» **WHAT IS NEEDED**: Your answer is to be every line of the material that includes the string "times".

[Start of section]

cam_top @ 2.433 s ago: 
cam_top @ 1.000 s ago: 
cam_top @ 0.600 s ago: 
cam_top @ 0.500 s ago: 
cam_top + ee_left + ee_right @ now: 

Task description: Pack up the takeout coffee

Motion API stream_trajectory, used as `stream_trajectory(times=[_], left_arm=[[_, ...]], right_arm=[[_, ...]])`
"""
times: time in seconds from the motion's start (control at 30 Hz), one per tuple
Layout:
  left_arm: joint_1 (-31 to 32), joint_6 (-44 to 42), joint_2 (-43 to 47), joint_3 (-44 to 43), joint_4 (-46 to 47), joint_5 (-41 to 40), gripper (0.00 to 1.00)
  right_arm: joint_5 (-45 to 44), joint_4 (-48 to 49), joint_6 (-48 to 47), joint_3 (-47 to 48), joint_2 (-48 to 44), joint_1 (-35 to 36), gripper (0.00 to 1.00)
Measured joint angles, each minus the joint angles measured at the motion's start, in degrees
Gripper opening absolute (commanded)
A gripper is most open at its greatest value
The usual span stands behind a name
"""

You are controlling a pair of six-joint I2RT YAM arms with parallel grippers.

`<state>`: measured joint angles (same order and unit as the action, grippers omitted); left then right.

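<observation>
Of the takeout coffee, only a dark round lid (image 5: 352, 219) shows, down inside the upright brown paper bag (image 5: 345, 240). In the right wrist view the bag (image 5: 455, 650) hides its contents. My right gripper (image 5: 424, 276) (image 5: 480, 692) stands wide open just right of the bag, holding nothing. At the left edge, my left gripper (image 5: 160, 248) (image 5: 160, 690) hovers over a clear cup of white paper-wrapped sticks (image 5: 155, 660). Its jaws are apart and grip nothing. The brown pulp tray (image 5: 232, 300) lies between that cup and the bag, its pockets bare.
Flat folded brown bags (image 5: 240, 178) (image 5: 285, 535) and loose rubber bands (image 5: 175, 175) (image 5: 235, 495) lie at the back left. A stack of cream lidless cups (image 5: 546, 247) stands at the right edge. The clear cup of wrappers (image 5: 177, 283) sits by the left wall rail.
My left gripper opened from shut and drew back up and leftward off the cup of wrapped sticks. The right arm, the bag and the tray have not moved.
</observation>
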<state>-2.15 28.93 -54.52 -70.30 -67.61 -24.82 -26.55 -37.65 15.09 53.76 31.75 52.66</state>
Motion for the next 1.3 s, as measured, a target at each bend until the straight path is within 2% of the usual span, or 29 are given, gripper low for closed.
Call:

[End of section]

» **REPLY TO THE EXERCISE**:
Motion API stream_trajectory, used as `stream_trajectory(times=[_], left_arm=[[_, ...]], right_arm=[[_, ...]])`
times: time in seconds from the motion's start (control at 30 Hz), one per tuple

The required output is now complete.